Drawing (and cutting out) both the offset curve and the centre fed parabola will show her that

Thanks for the suggestions, sophiecentaur. I shall try them. Hopefully she will be able to compare the drawing with what she has on her roof, since she can't actually get too close to it.

By the way, where is your signature saying "If God had intended us to use analogies, he would not have released Mathematics for our use" from?

 

[sophiecentaur]

If your student can’t actually get to the roof then you will be RIGHT. (Result for the teacher.) She will get the shape and the shadowing advantage. The subtlety of the detail may escape her but it brings Physics (Engineering, actually) to her home.

 

[sophiecentaur]

@nomadreid
That was a home made quote of mine. I have a serious problem with badly drawn analogies.

 

[jsg2021]

Summary:: What is the approximate depth, f/D, or focal distance of a standard TV 20 inch (58.8 cm) parabolic (offset) antenna?

I am covering parabolic antennas with a school student in elementary physics, and I was looking for the specs of the (offset) antenna on her family's roof in order to calculate things like focal distance. She sent me a photo (she is on another continent), I found the brand specs, which lists it as a 20 inch antenna... but I could find nowhere the depth or focal distance, or f/D ratio listed. Not being an engineer, I am probably looking incorrectly.

I am not sure whether it is allowed to list a particular brand here, so out of caution, I won't. But if someone tells me it is allowed and desirable, I will post the precise model.

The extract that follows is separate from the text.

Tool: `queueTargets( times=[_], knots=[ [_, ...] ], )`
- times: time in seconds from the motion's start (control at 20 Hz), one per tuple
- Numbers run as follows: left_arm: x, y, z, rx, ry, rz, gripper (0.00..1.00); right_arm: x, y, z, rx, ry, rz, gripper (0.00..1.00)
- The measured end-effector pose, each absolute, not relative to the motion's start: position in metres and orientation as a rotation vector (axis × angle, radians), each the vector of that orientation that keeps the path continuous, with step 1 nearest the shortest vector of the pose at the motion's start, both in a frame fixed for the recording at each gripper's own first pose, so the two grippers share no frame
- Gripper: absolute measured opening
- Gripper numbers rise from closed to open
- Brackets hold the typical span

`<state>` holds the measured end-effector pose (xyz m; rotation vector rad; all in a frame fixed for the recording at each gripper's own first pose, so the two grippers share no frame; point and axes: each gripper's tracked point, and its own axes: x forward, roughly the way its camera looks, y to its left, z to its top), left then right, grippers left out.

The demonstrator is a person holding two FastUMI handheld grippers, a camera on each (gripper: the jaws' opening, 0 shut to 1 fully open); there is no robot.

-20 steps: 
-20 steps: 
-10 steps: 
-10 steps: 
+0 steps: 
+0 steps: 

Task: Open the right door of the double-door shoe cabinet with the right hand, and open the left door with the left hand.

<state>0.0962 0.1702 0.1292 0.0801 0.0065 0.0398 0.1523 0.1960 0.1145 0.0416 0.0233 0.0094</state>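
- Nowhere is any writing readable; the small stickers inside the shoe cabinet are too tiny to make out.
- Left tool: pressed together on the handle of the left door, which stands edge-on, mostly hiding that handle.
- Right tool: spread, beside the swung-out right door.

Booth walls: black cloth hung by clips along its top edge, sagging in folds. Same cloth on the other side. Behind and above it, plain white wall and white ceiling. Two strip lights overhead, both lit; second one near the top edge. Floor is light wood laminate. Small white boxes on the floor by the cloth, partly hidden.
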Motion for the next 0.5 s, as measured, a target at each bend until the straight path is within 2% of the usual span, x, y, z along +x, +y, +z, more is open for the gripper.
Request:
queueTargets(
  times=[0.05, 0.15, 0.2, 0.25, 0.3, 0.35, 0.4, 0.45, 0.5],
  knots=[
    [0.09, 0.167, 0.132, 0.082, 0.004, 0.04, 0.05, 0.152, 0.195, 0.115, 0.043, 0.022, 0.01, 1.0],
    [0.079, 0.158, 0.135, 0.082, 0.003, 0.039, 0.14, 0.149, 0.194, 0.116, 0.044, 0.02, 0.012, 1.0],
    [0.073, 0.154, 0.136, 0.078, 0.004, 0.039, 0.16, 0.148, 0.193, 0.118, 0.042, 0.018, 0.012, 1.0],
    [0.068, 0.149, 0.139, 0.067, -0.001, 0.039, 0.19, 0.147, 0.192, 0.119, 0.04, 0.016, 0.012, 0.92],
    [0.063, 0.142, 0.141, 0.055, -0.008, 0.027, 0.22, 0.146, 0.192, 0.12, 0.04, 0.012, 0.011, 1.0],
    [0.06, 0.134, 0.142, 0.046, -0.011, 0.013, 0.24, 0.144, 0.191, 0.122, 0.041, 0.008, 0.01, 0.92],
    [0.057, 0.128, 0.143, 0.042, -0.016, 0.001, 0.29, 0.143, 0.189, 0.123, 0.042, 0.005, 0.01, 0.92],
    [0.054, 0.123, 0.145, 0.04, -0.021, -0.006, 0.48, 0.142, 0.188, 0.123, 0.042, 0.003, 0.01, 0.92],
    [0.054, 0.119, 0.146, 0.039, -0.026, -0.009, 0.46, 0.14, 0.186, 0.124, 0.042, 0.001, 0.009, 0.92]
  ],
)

Rule of Thumb: a parabolic dish diameter should be 10x the longest wavelength. If you don't have that, you are better off using a different type of antenna.

 

[sophiecentaur]

Rule of Thumb: a parabolic dish diameter should be 10x the longest wavelength. If you don't have that, you are better off using a different type of antenna.

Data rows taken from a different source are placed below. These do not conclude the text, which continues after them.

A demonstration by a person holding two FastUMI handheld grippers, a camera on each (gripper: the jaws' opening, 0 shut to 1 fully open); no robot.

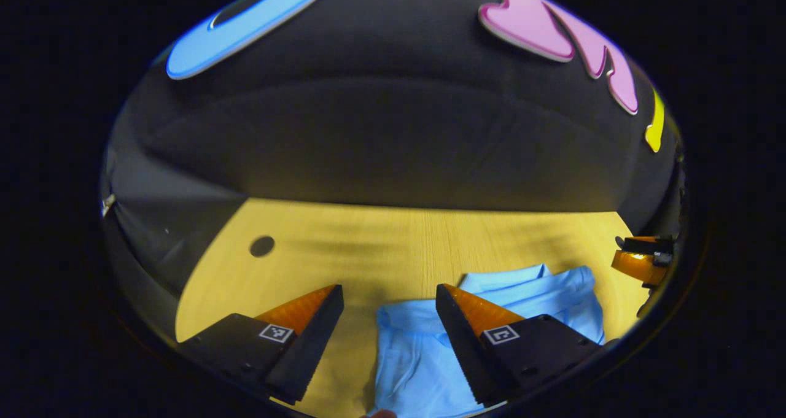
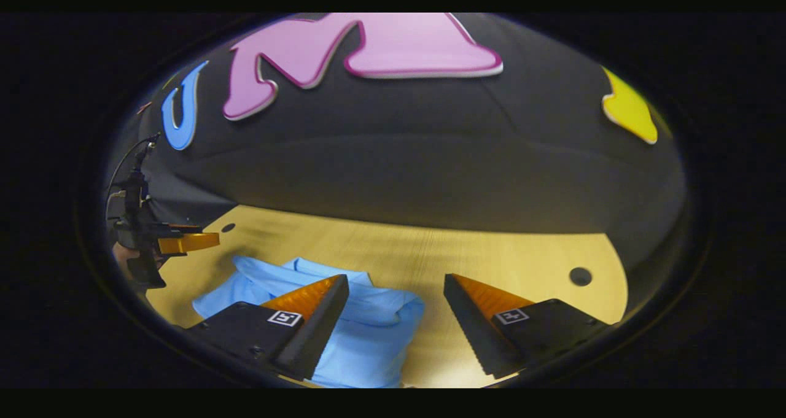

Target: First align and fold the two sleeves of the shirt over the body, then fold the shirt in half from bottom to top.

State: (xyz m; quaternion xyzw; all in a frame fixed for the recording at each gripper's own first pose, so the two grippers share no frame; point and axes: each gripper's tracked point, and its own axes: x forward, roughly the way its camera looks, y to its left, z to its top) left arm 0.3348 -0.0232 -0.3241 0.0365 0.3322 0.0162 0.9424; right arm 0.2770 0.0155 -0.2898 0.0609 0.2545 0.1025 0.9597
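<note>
Both jaws spread, holding nothing. Shirt lies on the table, under and right of my left gripper; left of my right gripper. I'd drop low and pinch each sleeve edge squarely (looks bunched). Table hole off right, nothing blocking.

I stood at a pale wooden table with a small round hole in it. Black cloth wall rose behind, dimly lit.
</note>
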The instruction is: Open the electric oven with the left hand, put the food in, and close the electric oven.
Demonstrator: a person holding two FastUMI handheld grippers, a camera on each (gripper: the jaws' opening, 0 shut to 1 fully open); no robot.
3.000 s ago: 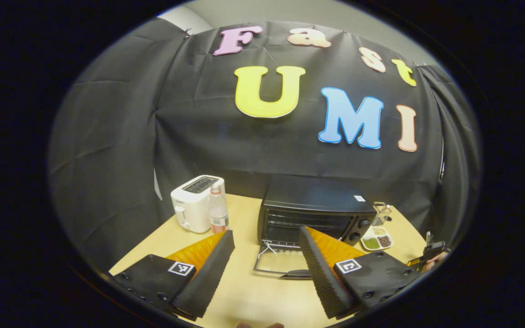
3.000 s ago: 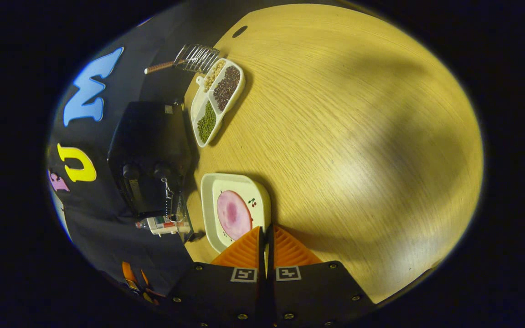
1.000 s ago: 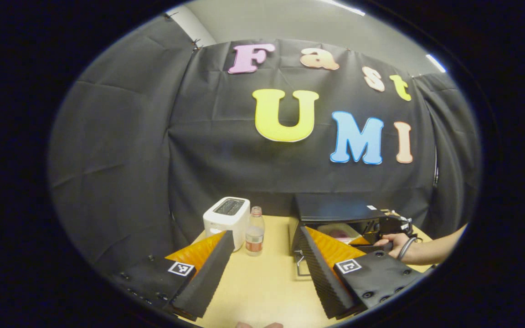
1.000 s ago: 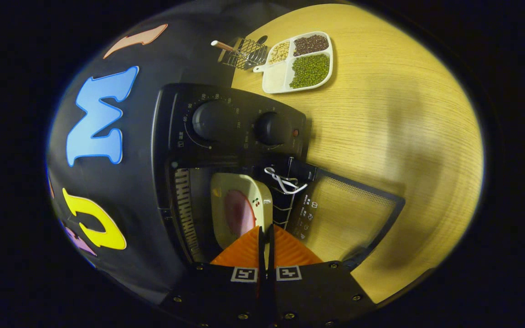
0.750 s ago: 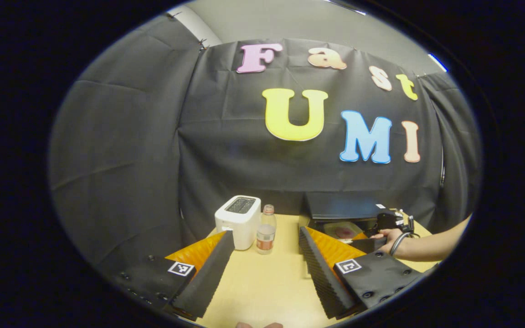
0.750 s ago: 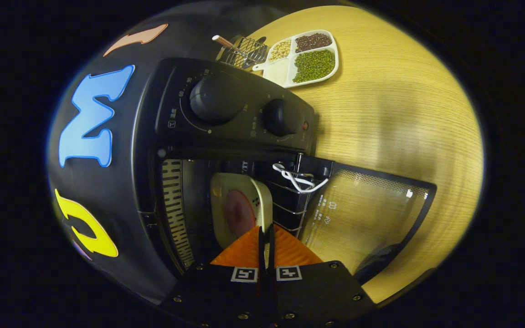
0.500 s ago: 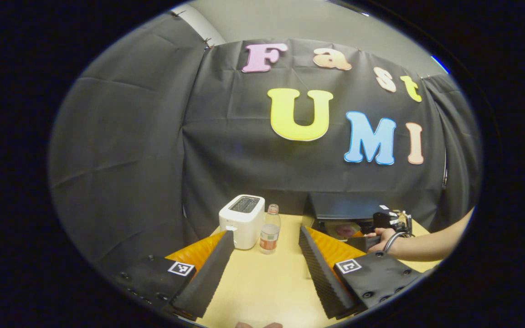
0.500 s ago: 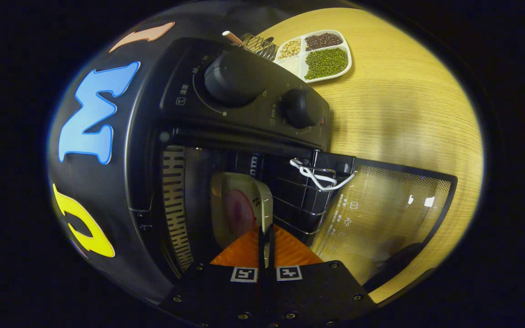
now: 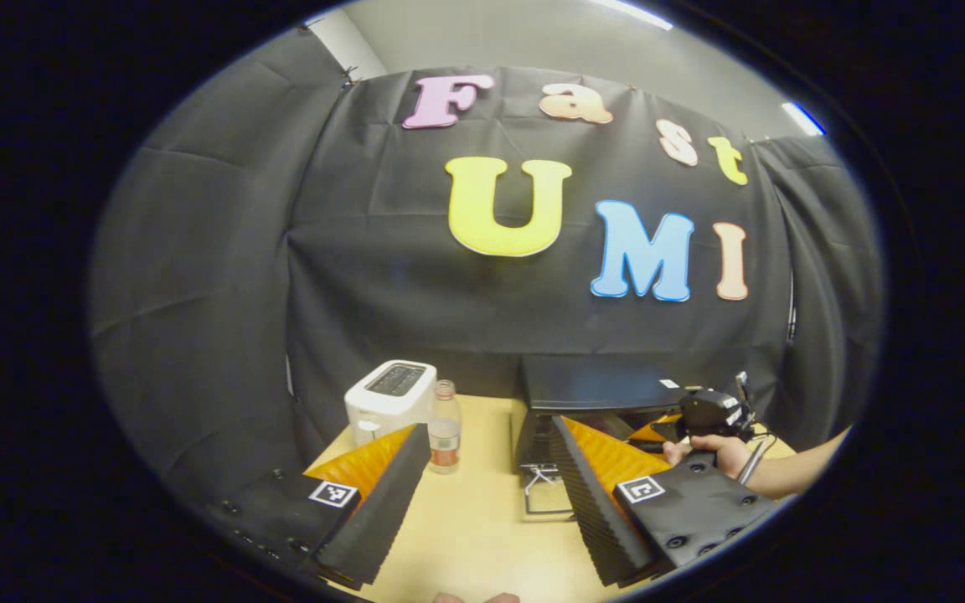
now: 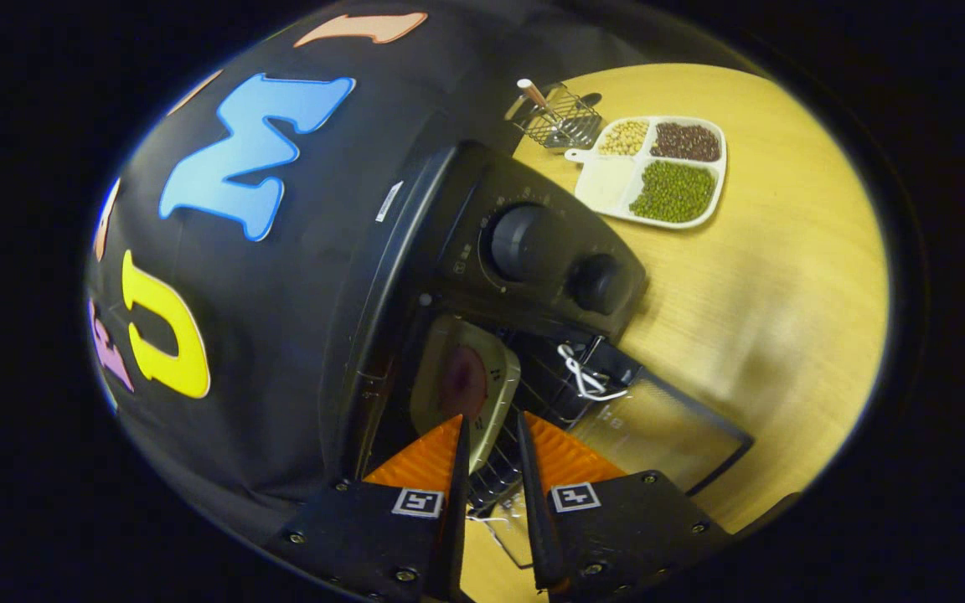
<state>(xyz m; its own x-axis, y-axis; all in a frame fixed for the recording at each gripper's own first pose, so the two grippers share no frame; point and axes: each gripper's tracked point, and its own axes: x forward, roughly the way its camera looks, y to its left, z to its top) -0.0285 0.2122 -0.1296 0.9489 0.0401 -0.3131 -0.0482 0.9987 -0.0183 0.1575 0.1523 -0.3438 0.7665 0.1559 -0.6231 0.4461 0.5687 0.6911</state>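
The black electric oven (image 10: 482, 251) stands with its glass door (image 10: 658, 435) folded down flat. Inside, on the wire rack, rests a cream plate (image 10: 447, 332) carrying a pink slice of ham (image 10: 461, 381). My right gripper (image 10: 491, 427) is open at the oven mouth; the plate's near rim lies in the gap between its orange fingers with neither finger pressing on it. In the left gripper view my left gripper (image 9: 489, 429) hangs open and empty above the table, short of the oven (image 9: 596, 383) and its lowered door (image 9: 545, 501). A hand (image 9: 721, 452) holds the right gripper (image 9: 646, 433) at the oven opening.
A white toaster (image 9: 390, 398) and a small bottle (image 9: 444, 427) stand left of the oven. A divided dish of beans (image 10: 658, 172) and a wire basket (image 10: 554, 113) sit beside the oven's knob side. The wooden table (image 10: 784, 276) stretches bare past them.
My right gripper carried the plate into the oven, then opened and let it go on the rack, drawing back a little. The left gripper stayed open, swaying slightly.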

That rule has to apply to a particular application. The beam width for receiving a source that's not fixed needs to cover the range of directions that the signal will arrive from (so-called geostationary orbits wander about in fact). The 'image magnification' consideration actually applies in many situations - even down to choosing the appropriate magnification for your binoculars. The 'rule of thumb' for marine binoculars used to be to have no more than 7X, so you could stand on deck in a bumpy sea and hold a distant object in view. Life's different nowadays - if you have a spare Grand for Canon stabilised binos.